Write out only the lines from the top of the listing below through the one with "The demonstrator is", exactly as they stand, while keeping pictures out of the copy.

*** Records supplied ***

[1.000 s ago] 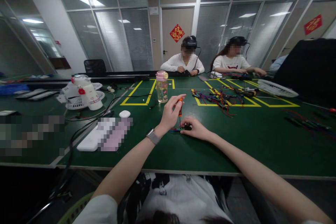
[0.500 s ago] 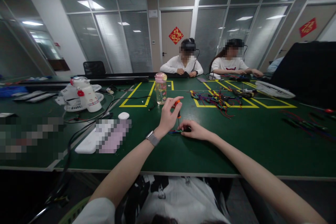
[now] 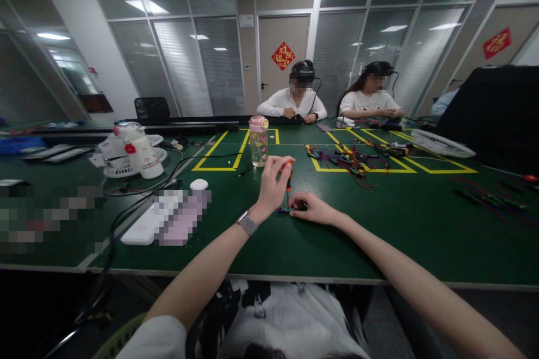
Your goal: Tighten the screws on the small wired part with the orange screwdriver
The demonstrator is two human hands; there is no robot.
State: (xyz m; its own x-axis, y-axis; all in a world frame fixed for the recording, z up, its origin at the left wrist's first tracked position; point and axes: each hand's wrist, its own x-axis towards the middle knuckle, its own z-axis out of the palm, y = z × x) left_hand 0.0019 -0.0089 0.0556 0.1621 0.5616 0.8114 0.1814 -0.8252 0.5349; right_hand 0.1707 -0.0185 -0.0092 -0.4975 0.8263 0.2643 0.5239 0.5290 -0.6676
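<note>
My left hand (image 3: 273, 185) is closed on the orange and black handle of a screwdriver (image 3: 288, 184), its fingertips around the top end. The screwdriver stands upright, its thin shaft reaching down to a small green circuit board (image 3: 286, 210) with coloured wires lying on the table. At the board's right side, my right hand (image 3: 312, 208) has its thumb and fingers closed on the board's edge beside the shaft's lower end. The exact tip contact is too small to make out.
A water bottle (image 3: 258, 143) stands just beyond my left hand. Several wired boards (image 3: 343, 160) lie in a tangle to the right. A white power bank (image 3: 143, 227), a white case (image 3: 199, 185) and a white jug (image 3: 145, 157) are at left. Two people (image 3: 295, 102) sit opposite.
My left fingers have closed in around the screwdriver's top; they were more spread before. My right hand and the board stay in place.
</note>
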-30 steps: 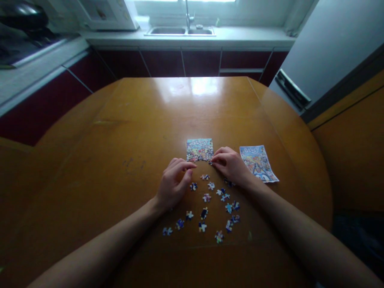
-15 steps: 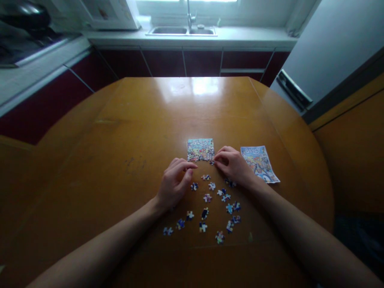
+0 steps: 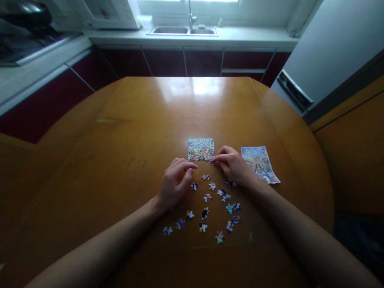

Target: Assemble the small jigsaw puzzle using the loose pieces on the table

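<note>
A partly assembled jigsaw block (image 3: 201, 149) lies on the wooden table (image 3: 150, 132). My right hand (image 3: 234, 166) is closed in a pinch on a small puzzle piece (image 3: 213, 163) at the block's lower right corner. My left hand (image 3: 175, 182) rests curled on the table, its index finger stretched to the block's lower left edge; whether it holds anything is hidden. Several loose puzzle pieces (image 3: 207, 197) lie scattered between my forearms. A colourful picture card (image 3: 259, 163) lies just right of my right hand.
Behind the table runs a counter with a steel sink (image 3: 182, 30) and tap under a window. A microwave (image 3: 108, 14) stands to its left, a hob with a dark pan (image 3: 27, 18) at far left. A grey fridge (image 3: 324, 52) stands at right.
My right hand has drawn in slightly, its fingertips pressing the piece closer against the block's corner. The left hand has barely moved.
</note>
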Available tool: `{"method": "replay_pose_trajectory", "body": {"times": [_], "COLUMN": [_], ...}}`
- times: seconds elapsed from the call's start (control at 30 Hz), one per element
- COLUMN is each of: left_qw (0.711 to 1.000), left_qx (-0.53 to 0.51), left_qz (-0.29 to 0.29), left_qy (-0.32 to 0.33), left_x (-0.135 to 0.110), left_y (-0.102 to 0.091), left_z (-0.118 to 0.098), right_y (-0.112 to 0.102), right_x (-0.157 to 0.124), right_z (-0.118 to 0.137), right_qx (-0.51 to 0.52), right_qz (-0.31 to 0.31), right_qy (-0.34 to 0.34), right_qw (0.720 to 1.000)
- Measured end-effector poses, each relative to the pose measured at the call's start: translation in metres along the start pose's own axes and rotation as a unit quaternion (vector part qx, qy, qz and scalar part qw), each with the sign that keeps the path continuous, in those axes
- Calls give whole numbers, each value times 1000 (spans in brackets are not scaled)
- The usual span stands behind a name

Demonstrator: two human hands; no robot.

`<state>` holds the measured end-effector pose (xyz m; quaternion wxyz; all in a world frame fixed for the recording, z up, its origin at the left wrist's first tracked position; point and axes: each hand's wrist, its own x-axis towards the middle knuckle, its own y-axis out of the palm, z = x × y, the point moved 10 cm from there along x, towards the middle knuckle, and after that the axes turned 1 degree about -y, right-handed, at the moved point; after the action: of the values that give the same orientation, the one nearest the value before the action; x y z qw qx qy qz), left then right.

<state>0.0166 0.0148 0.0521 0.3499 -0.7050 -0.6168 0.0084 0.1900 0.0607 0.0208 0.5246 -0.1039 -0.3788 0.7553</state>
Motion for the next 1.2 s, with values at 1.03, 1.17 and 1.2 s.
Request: {"method": "replay_pose_trajectory", "body": {"times": [1.03,1.17,1.2], "left_qw": [1000,1000,1000], "left_qx": [-11,-13,-12], "left_qz": [5,6,6], "left_qy": [-15,-18,-22], "left_x": [1,2,2], "left_y": [0,0,1], "left_z": [4,4,4], "right_y": [-16,-28,-27], "right_x": [0,-3,-3], "right_z": [-5,-9,-8], "right_qx": [84,60,54], "right_qz": [-90,-142,-138], "right_qy": [35,65,66], "right_qw": [992,986,987]}}
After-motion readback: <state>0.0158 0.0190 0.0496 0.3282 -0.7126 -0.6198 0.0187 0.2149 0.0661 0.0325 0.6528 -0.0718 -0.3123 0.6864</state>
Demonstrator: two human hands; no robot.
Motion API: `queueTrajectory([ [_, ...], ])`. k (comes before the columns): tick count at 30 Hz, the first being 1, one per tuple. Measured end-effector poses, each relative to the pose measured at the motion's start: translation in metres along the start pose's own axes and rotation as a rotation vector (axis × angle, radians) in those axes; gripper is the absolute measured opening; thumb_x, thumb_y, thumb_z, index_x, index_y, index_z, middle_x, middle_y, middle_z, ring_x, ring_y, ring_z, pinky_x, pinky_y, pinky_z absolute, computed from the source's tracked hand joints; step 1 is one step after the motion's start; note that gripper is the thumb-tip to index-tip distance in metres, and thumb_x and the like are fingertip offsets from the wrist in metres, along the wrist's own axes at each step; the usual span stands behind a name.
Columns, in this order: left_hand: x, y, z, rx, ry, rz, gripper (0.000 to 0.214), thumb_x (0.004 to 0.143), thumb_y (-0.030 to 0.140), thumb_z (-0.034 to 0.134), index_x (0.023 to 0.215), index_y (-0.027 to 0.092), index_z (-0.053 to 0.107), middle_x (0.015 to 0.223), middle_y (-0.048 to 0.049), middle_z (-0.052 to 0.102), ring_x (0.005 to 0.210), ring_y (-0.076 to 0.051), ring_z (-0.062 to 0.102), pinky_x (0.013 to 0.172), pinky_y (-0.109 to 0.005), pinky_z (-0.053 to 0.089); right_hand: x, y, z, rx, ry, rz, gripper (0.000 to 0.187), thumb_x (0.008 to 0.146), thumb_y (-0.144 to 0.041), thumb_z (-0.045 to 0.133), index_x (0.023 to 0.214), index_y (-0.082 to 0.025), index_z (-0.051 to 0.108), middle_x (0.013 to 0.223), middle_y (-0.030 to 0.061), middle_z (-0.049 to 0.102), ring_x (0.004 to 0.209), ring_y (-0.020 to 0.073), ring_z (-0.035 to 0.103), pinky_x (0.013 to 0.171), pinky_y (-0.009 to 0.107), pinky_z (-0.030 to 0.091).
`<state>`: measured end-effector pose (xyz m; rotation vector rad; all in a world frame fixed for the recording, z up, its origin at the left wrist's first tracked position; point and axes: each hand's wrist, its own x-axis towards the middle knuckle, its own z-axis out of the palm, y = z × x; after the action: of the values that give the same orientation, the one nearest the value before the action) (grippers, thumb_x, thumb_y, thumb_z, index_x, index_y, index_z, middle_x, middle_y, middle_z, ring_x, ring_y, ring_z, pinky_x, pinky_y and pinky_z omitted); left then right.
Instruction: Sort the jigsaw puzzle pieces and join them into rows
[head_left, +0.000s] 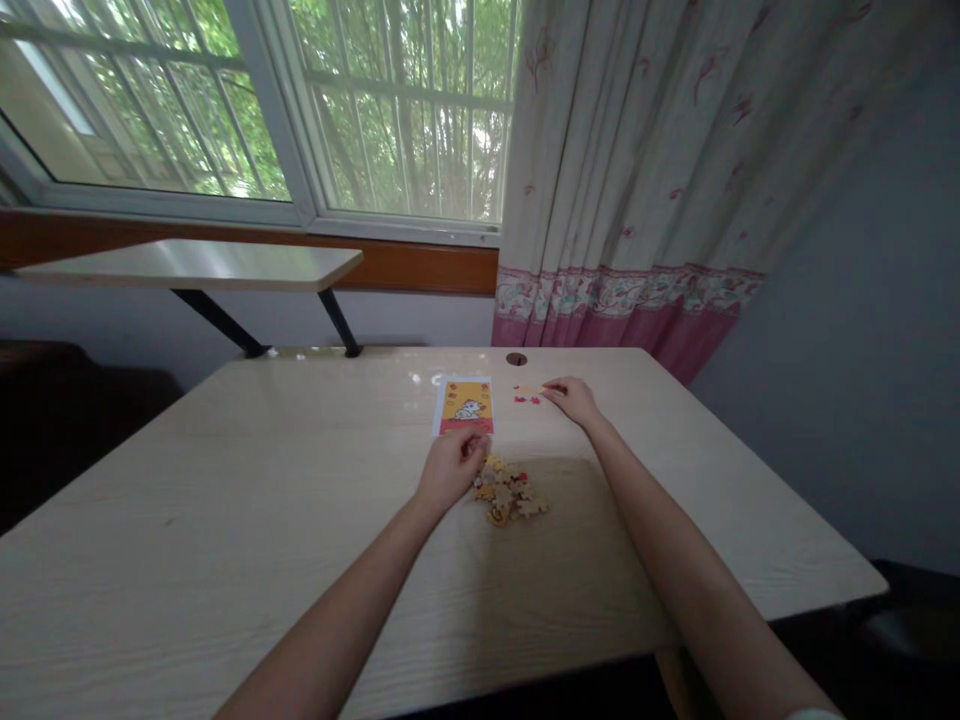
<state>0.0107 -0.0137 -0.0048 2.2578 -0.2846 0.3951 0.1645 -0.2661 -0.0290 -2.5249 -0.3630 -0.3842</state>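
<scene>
On the desk lies a picture card (466,405) with a white cartoon animal on yellow and red. My left hand (454,460) rests just below the card, its fingers curled closed at the left edge of a loose pile of jigsaw pieces (510,495); whatever is in those fingers is hidden. My right hand (572,398) reaches farther out, thumb and fingers pinching a small yellow puzzle piece (543,390). Beside that piece, several red and yellow puzzle pieces (527,400) lie flat, to the right of the card.
The pale wooden desk (225,500) stands against the wall below a barred window (397,110). A raised shelf (195,265) on black legs is at the back left. A round cable hole (517,359) sits near the back edge, before a patterned curtain (622,200).
</scene>
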Motion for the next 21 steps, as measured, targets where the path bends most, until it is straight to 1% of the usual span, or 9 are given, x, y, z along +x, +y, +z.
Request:
queueTrajectory([
  [5, 0.0005, -0.0022, 0.0003, -0.015, 0.006, -0.006, 0.023, 0.081, 0.032, 0.047, 0.078, 0.016, 0.063, 0.059, 0.0003, 0.056, 0.053, -0.012, 0.048, 0.051, -0.022, 0.034, -0.0037, -0.0044, -0.0023, -0.066, -0.002, -0.013, 0.029, 0.079, -0.037, 0.056, 0.103, -0.024, 0.065, 0.096, 0.0054, 0.066, 0.088, 0.0177, 0.057, 0.080, 0.030, 0.041],
  [9, 0.0002, -0.0026, -0.0002, -0.027, 0.008, -0.004, 0.023, 0.081, 0.032, 0.046, 0.078, 0.016, 0.062, 0.059, 0.0004, 0.056, 0.054, -0.012, 0.048, 0.051, -0.022, 0.034, -0.0048, -0.0078, -0.0016, -0.083, -0.022, -0.068, 0.022, 0.082, -0.033, 0.053, 0.096, -0.025, 0.068, 0.097, 0.0046, 0.066, 0.091, 0.0172, 0.055, 0.084, 0.030, 0.038],
  [12, 0.0001, -0.0020, -0.0013, -0.016, 0.009, 0.002, 0.023, 0.081, 0.032, 0.046, 0.077, 0.016, 0.062, 0.059, 0.0008, 0.055, 0.054, -0.012, 0.047, 0.051, -0.022, 0.034, -0.0049, -0.0085, -0.0006, -0.083, -0.040, -0.104, 0.021, 0.083, -0.032, 0.052, 0.093, -0.025, 0.069, 0.095, 0.0051, 0.066, 0.091, 0.0169, 0.054, 0.086, 0.030, 0.037],
  [17, 0.0000, -0.0025, -0.0025, 0.002, 0.020, 0.012, 0.023, 0.082, 0.031, 0.045, 0.077, 0.016, 0.062, 0.060, 0.0011, 0.055, 0.055, -0.012, 0.048, 0.052, -0.022, 0.035, -0.0050, -0.0072, 0.0007, -0.064, -0.029, -0.113, 0.022, 0.084, -0.032, 0.052, 0.094, -0.023, 0.069, 0.094, 0.0071, 0.066, 0.091, 0.0182, 0.054, 0.086, 0.031, 0.036],
  [21, 0.0010, -0.0055, -0.0048, 0.026, 0.023, 0.004, 0.023, 0.082, 0.031, 0.045, 0.079, 0.016, 0.062, 0.061, 0.0008, 0.056, 0.055, -0.012, 0.049, 0.052, -0.022, 0.035, -0.0056, -0.0070, 0.0009, -0.014, -0.006, -0.107, 0.021, 0.083, -0.031, 0.053, 0.093, -0.023, 0.070, 0.093, 0.0069, 0.066, 0.091, 0.0185, 0.054, 0.086, 0.031, 0.037],
])
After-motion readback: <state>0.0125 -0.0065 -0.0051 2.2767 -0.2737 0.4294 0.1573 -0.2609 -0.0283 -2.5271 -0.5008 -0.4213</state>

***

Result of the task:
[1.000 s ago] 
[0.500 s ago] 
[now] 
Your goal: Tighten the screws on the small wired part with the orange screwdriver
The demonstrator is two human hands; there is no robot.

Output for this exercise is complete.